Greek gods, faeries, Arthurian legends, the Trojan war, and the possible end of the world... all centering on a store-room in a small Colorado town. Carrie Vaughn shatters the urban fantasy mold in a BIG way. "Discord's Apple" is quite possibly her best book yet -- a brilliant, clever fantasy story that flips effortlessly through the centuries and across the world.
After finding out that her father is dying of cancer, Evie Walker returns to Hope Springs to care for him. Despite her best efforts, he doesn't seem to want to live. But she soon notices that weird things are happening -- a strange woman arrives and asks for a pair of glass slippers, and an old man requests a sword for "the lad." And then there's Alex, a strange immortal man who wants to die.
Just so you know, it's revealed pretty quickly that Alex was a friend of the legendary Odysseus who was enslaved and made immortal by the god Apollo. It's a pretty interesting backstory.
Evie soon realizes that the storeroom under her house is filled with mythical and magical items -- the golden fleece, the sword Excalibur, and quite a few other things. And unfortunately, the goddess Hera and her allies are determined to break into the Storeroom and take its power -- and if she succeeds, the world as we know it will end...
Carrie Vaughn has been around for some years with her werewolf-centric urban fantasies, and more recently with a book about dragons. But as far as I'm concerned, "Discord's Apple" is where she goes from being AN urban fantasy author to one of THE urban fantasy authors -- it takes her writing skills onto a whole new level.

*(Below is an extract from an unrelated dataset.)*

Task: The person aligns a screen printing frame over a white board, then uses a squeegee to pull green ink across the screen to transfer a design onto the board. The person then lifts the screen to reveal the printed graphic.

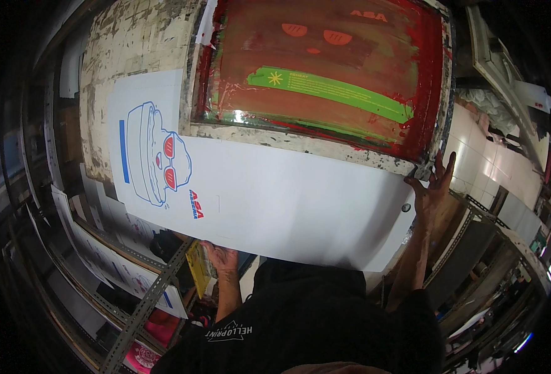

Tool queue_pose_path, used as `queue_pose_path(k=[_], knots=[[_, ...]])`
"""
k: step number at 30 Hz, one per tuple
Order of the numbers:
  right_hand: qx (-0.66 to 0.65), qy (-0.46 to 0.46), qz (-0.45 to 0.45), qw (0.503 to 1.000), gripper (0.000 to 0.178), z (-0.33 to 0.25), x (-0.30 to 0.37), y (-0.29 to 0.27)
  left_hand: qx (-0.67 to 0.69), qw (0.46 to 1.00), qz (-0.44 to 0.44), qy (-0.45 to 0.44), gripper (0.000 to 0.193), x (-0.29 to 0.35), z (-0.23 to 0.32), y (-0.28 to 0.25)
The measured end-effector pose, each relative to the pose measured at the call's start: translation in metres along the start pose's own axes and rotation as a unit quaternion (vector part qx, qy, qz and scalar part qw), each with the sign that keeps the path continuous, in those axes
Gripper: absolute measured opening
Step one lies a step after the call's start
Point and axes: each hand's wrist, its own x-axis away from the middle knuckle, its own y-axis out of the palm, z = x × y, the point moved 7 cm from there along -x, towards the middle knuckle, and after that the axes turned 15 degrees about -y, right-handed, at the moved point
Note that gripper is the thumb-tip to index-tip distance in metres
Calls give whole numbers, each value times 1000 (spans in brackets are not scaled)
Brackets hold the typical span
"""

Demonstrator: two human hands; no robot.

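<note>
A long white sheet (pixel 275 199) lies across the work table. Printed on its left part are blue line art, red glasses shapes and red-and-blue lettering. Its right end bends, with a dark round spot near the edge. My left hand (pixel 222 257) holds the sheet's near edge, its fingers partly hidden beneath it. Past the sheet stands a printing screen (pixel 325 68), its mesh smeared with red ink and crossed by a green band. My right hand (pixel 434 187) is at the screen's near right corner, fingers spread and thumb beside the frame and sheet edge.
The worn, paint-stained table board (pixel 138 37) extends to the left of the screen. A slotted metal rack (pixel 151 293) with printed sheets (pixel 126 268) stands at lower left. More metal shelving (pixel 469 230) is at right, with a tiled floor (pixel 475 146) beyond.
</note>
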Motion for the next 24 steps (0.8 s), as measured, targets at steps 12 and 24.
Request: queue_pose_path(k=[12, 24], knots=[[-14, -5, 0, 1000, 112, 2, 1, 0, 39, 998, -16, -49, 72, -3, -8, -6], [-14, -3, -2, 1000, 110, 4, 1, 0, -12, 1000, 1, -11, 52, 4, -11, 10]])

Part of this is Vaughn's strong writing -- has a strong, smooth style with lots of vivid descriptions and some brilliant magical battles. She's as comfortable writing about modern-day Colorado as she is about Stonehenge or the fall of Troy, and she fleshes out Alex/Sinon's character along the way by giving glimpses of the cruel, luxurious life he led after Apollo enslaved him.
Another high point is that Vaughn just combines different myths SO WELL. The fairy godmother was a bit much, but her seamless intertwining of Greek myth, Arthurian legend and modern fantasy is simply breathtaking. And she weaves in some glimpses of past Walkers who guarded the Storeroom, giving a true feeling of historical depth to the story.
And Evie is a thoroughly likable heroine -- a no-nonsense graphic novelist whose entire worldview gets popped on its head when she discovers that myths and legends are (mostly) real. Alex comes across as a little nuts at times, but he has the right mixture of warmth, mystery and strength to make an excellent love interest. And there are countless striking side-characters -- Merlin, Odysseus, the cruel and beautiful Apollo, and Robin.
Carrie Vaughn has turned out some excellent fantasy in the past, but "Discord's Apple" is undoubtedly the best, richest book she's written yet. And I'm dying to see what her future books will be like.